# Every compact metrizable space is second countable

I am trying to show Every compact metrizable space is second countable

My Attempt:

Let $(X,\mathfrak{T})$ be a compact metrizable space. We wish to show that it has a countable basis.

Then given $C \subset \mathcal{P}(X)$ an open cover of $X$, it has a finite subcover $\{C_n| n \in F, F \text{ is a finite set in } X\}$.

Since $X$ is metrizable, therefore $\forall x \in C_n, \exists B_n \in \mathfrak{B}$ such that $x \in B_n \subset C_n$, where $B_n$ is a metric ball, then $\{B_{n_x}| x \in C_n\}$ is an open cover of $C_n$.
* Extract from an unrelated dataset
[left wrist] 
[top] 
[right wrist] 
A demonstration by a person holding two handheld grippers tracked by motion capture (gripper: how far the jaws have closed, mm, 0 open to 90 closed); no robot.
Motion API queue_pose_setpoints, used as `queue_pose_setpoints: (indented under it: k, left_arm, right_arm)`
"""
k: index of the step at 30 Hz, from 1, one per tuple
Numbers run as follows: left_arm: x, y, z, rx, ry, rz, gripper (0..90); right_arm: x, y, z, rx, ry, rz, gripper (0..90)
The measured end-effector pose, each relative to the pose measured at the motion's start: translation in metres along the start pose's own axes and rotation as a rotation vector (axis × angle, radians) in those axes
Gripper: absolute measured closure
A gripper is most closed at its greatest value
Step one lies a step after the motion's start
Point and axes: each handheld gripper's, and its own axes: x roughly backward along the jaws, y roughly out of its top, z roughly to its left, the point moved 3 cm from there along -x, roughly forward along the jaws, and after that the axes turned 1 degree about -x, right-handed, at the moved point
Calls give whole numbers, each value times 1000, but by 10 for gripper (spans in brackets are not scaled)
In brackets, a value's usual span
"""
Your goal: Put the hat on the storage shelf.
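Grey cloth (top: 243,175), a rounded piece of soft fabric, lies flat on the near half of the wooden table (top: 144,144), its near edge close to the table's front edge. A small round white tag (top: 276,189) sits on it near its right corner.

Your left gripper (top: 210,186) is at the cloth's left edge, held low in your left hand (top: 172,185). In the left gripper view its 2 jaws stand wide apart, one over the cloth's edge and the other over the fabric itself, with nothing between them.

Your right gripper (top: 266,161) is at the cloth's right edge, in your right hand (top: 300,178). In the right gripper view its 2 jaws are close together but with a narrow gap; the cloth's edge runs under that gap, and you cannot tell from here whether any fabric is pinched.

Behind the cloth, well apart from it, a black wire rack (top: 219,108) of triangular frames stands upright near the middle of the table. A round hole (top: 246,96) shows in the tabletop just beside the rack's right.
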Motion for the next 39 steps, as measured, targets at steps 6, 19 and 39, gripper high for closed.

Since the closure $\overline C_n$ is closed, a closed set in a compact space is compact, therefore $\overline C_n$ is compact and covered by finite many $B_{n_x}$. Since $C_n \subset \overline C_n$, so $C_n$ is covered by finite many $B_{n_x}$ as well.
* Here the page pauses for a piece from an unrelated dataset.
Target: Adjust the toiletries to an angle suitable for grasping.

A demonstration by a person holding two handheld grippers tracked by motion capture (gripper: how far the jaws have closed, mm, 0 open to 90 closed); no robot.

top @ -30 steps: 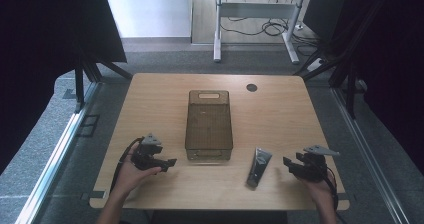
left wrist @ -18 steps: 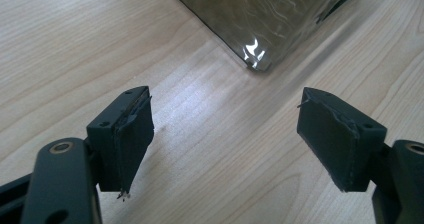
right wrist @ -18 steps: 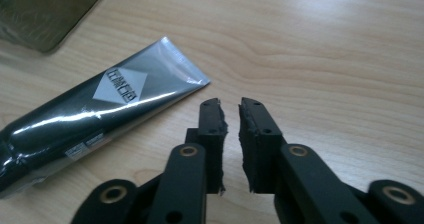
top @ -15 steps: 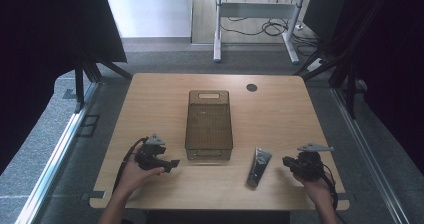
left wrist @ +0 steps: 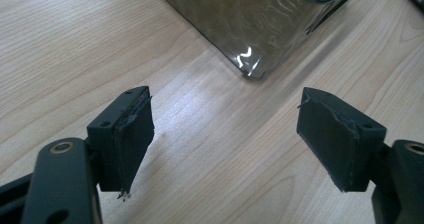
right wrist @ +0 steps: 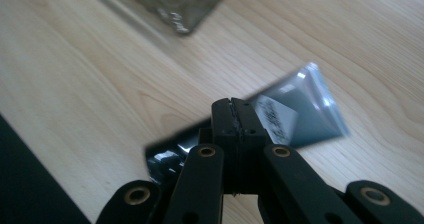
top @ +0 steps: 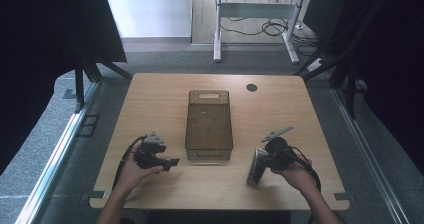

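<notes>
You are working in a lab-style recording bay: a light wooden bench [top: 165, 99] on grey carpet [top: 45, 149], black curtains [top: 45, 29] at both sides, and loose cables [top: 265, 28] under a white metal desk frame [top: 217, 31] beyond.

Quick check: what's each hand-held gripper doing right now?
Left hand-held gripper: open, nothing between the jaws.
Right hand-held gripper: just closed on the grey foil packet.
</notes>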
Then $\bigcup\limits_{x \in C_n, n \in F} \{B_{n_x}\}$ is a finite union of finitely many metric balls that covers $X$. Therefore $\{B_{n_x}| x \in C_n, n \in F\}$ is a countable basis.

Can someone check my work? I feel I overkilled it with the closure. Is there a much easier way?

• I don't see how your construction results in a basis. Say I have a point $x$ and an open ball of radius $0.00000000000000001$ around it. Which element of your basis contains $x$ and is contained in this ball? – Matt Samuel Jul 31 '16 at 22:36
• HINT: For each $n\in\Bbb N$, consider the open covering by balls of radius $1/n$. – Ted Shifrin Jul 31 '16 at 22:41
• There's no need to downvote a question of "is this correct" when it's not correct. That's the whole point of posting the question. – Matt Samuel Jul 31 '16 at 22:53

This is not correct. You have produced a countable collection of metric balls that cover $X$, but such a collection need not be a basis. For instance, $X=[0,1]$ is covered by the single metric ball $B_2(0)$, but $\{B_2(0)\}$ is certainly not a basis (the topology it generates is the indiscrete topology!).
A sure-fire sign that what you're doing isn't right is that you haven't actually used any specific open cover of $X$. So for instance, you might just have $C=\{X\}$. In that case, compactness doesn't tell you anything (this cover has a finite subcover for any space), so your argument would work without compactness if it worked at all.
So to find a correct proof, you will need to choose some specific special open covers of $X$ to take finite subcovers of. And to get a basis, you probably want your sets to be "arbitrarily small". This suggests you might try looking at open covers by sets of small diameter.